South Korean actor (born 1978)

Kim Sung-hoon (born March 11, 1978), better known as Ha Jung-woo, is a South Korean actor and filmmaker. One of the highest grossing actors in South Korea, Ha's starring films have accumulated more than 100 million tickets. Only 3 other actors have reached this milestone, with Ha being nearly a decade younger than the rest when achieving this.

His breakthrough to stardom came with the role in Na Hong-jin's serial killer film The Chaser (2008).
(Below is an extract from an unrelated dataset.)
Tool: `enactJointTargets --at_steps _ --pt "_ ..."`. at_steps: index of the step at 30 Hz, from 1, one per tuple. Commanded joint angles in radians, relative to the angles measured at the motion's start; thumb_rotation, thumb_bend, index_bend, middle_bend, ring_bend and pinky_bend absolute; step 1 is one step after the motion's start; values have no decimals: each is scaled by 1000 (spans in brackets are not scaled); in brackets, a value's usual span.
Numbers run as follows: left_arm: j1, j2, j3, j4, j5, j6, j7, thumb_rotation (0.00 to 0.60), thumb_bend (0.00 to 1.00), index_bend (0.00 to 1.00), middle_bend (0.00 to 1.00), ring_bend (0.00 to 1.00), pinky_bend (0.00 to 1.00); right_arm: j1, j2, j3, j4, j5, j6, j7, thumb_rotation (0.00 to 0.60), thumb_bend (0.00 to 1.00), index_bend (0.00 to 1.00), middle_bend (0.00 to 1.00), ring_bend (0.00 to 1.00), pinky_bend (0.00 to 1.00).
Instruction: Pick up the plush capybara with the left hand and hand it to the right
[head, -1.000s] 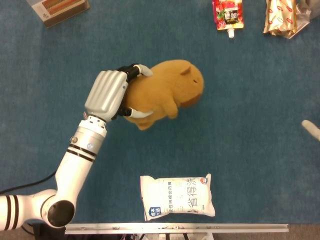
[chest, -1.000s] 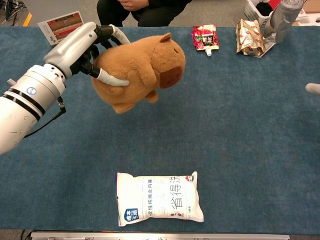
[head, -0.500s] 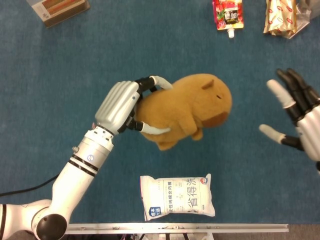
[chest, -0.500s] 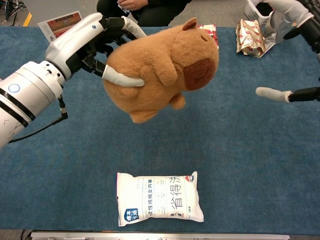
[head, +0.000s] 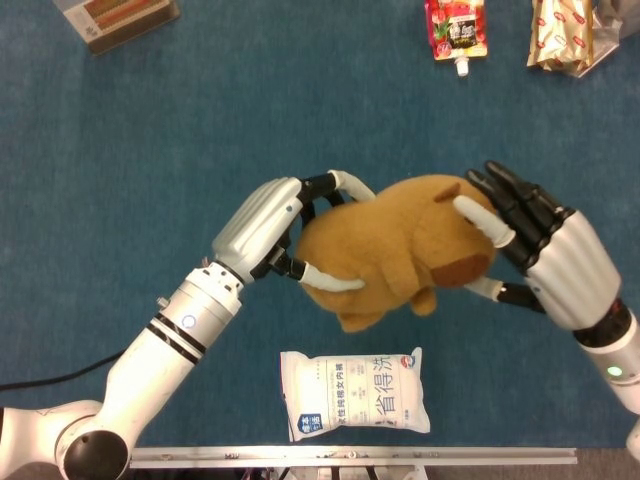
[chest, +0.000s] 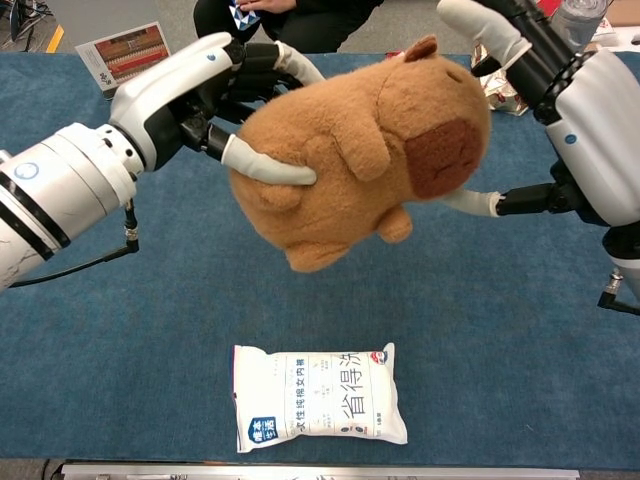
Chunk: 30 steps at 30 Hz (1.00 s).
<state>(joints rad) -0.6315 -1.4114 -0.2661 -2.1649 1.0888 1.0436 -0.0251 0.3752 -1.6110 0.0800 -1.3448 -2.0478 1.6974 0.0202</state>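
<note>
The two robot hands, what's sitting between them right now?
The plush capybara, lifted off the table. The left hand grips its rear; the right hand has its fingers spread at the head end. Both views show it.

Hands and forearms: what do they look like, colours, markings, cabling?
Both the left hand and right hand have ribbed silver backs, black fingers and white tips. Glossy white forearms; the left has black wrist rings, a small blue round mark and a black cable trailing beneath.
</note>
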Motion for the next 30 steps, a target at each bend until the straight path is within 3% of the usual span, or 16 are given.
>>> enactJointTargets --at_steps 1,8,12,16,19,30 --pt "-2 10 2 -11 -1 -10 -19 600 0 457 602 597 834 8 -8 -7 8 -1 -3 0 600 0 0 0 0 332" --pt "-6 42 -8 -37 -14 -49 -97 600 0 457 602 597 833 15 -27 -8 22 6 16 -21 600 0 0 3 26 400" --pt "-8 56 -11 -41 -21 -63 -131 600 0 457 602 597 833 18 -50 0 47 -2 62 -16 600 0 13 117 151 513" --pt "-10 65 -14 -44 -31 -79 -166 600 0 456 602 597 831 23 -79 7 86 -12 109 -5 600 0 230 292 318 628" --pt "-13 68 -15 -39 -30 -84 -179 600 0 454 602 598 830 27 -89 7 101 -9 125 4 600 0 340 380 410 660" --pt "-15 79 -12 -35 -39 -91 -222 600 0 433 592 590 825 33 -111 3 135 1 168 18 600 0 593 602 640 789"
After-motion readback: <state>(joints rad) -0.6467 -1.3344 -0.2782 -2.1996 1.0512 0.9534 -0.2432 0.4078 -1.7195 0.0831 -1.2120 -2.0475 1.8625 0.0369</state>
One of the leading actors of his generation in Korean cinema, Ha showcased his versatility across films of various genres: sports film Take Off (2009), action thrillers The Yellow Sea (2010) and The Terror Live (2013), gangster saga Nameless Gangster: Rules of the Time (2012), spy actioner The Berlin File (2013), period action film Kundo: Age of the Rampant (2014), and disaster thriller Tunnel (2016). Ha is also known for his role as grim reaper Gang-rim in the fantasy action film Along with the Gods: The Two Worlds (2017) and its 2018 sequel.

He made his directorial debut through the comedy film Fasten Your Seatbelt (2013), followed by Chronicle of a Blood Merchant (2015), Lobby and The People Upstairs (both 2025).

==Early life==
Born as Kim Sung-hoon, Ha Jung-woo came from an acting family. His father Kim Yong-gun is a well-known veteran actor who has appeared in many movies and television series, while his younger brother Kim Young-hoon (stage name: Cha Hyun-woo) is an aspiring actor. Ha has said that since he was 4 or 5 years old, he has always dreamed of becoming an actor like his father. Before entering college, Ha studied at a private acting institute and at one point had actor Lee Beom-soo as his instructor. He then enrolled at Chung-Ang University as a theater major, where he acted on the stage.
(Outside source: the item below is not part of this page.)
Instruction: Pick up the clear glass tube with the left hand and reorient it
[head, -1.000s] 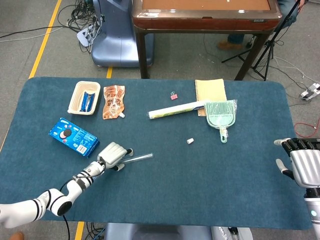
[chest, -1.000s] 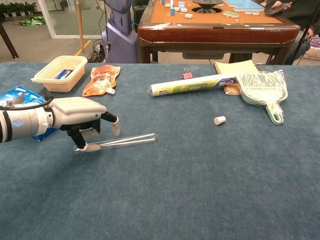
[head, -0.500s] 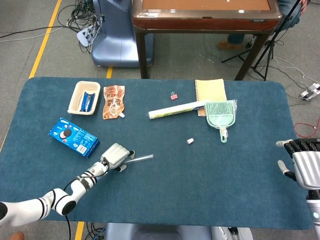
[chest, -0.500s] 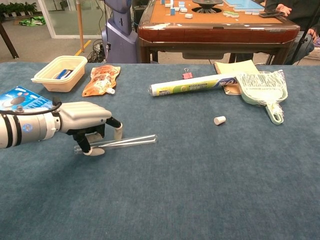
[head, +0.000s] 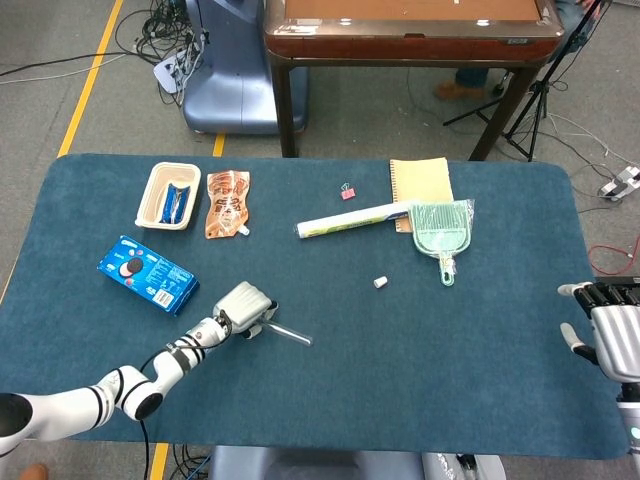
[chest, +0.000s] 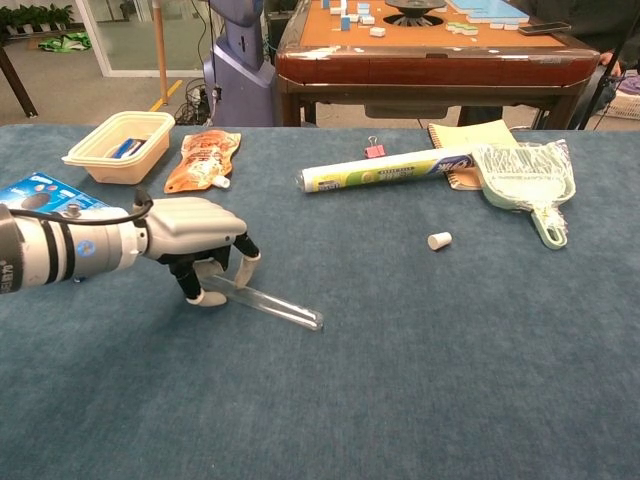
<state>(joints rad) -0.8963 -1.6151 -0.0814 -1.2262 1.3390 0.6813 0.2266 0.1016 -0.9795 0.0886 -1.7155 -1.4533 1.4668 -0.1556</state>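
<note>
**Tube in the left robot hand**

The left robot hand (chest: 200, 245) holds one end of the clear glass tube (chest: 270, 303) between curled fingers. The tube slants from the hand down to the blue counter (chest: 450, 380), its free end away from the hand. The right robot hand (head: 612, 335) holds nothing, fingers apart.

- The head view looks steeply down from high above the near edge, taking in the whole blue felt-covered desk (head: 400, 400) and the floor beyond.
- The chest view sits low and close, facing the far side across the desk.
- Both share the long rolled paper tube (head: 350, 219) (chest: 385, 170) and the pale green plastic dustpan (head: 441, 227) (chest: 527, 178).
</note>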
In 1998, Ha began his military service, working in the Armed Forces Public Relations Department. He put his acting experience to good use during this time, appearing in 10 promotional films for the military.

==Career==
===2002–2007: Beginnings===
Kim Sung-hoon made his acting debut in the 2002 SBS sitcom Honest Living and his feature film debut in the 2003 film Madeleine. For the next few years, Kim's acting career was relatively low-key, appearing in several supporting roles, but not receiving a lot of attention. In 2005, Kim signed with talent agency SidusHQ and on their recommendation adopted the stage name "Ha Jung-woo." He then appeared in his first starring role in the indie film The Unforgiven, a blistering critique of the physical and psychological violence within military ranks.
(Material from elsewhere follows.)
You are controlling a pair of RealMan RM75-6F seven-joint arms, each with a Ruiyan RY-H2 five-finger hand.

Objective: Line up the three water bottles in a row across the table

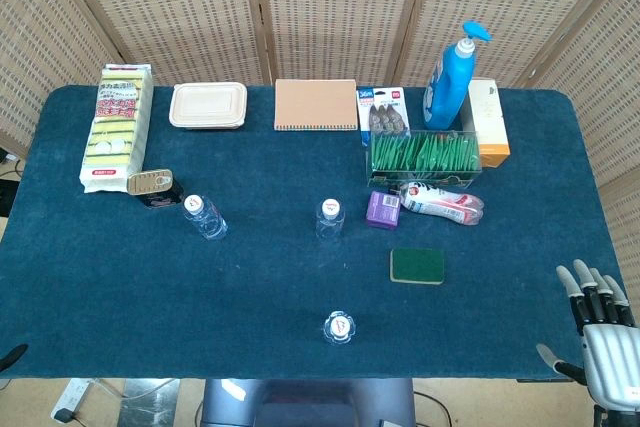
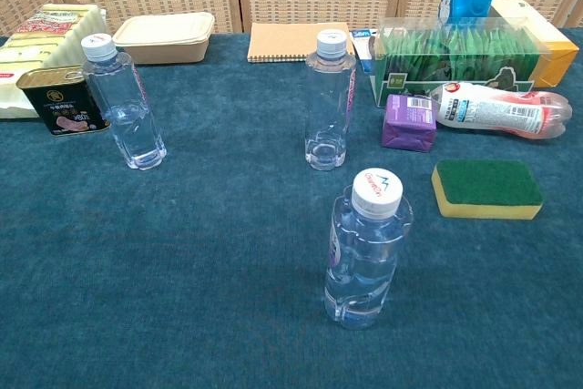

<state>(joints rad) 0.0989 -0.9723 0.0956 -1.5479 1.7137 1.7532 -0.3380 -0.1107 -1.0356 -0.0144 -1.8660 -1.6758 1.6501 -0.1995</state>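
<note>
On table (image 1: 100,277): blue felt-like cloth, napped.
Bottles: three, clear ribbed plastic, white caps, upright; left bottle (image 2: 127,107), middle bottle (image 2: 330,102), near bottle (image 2: 366,248) well forward of both.
Sponge (image 2: 485,189): one, green over yellow.
Right hand (image 1: 605,342): off table's right corner, fingers spread, empty.
Left hand: unseen.

light: bright, even, diffuse | shadows: faint, soft | glare: slight on bottle caps | focus: both views sharp
</note>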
Ha's subsequent roles in controversial arthouse director Kim Ki-duk's Time and Breath brought more notice to his acting talents in Korea and overseas. His portrayal of a cool-headed prosecutor who is romantically involved with a feisty police officer played by Go Hyun-jung in the popular MBC drama series H.I.T attracted female fans and gained him popularity among the masses. He also starred in the American indie film Never Forever opposite Vera Farmiga, which garnered praise from the film festival circuit.

===2008–2009: Breakthrough===
Ha's breakout came in the 2008 film The Chaser, in which he played a psychopath character loosely based on serial killer Yoo Young-chul. The movie became a huge hit at the Korean box office, raking in over 5 million ticket sales, while also garnering high praise from critics and numerous awards from local award-giving bodies. American director Martin Scorsese, rumored to be attached to a Hollywood remake of The Chaser, has complimented Ha as having as much potential as his The Departed stars Leonardo DiCaprio and Matt Damon.
Ha followed this up with a portrayal of a charming scoundrel in My Dear Enemy that same year, showcased his versatility and elevated his status as one of the most sought-after actors in the Korean film industry. From 2008 to 2009, he took on diverse but compelling roles in The Moonlight of Seoul, Boat, and Take Off. Take Off, based on the Korean national ski jumping team, became one of the biggest box office hits of 2009.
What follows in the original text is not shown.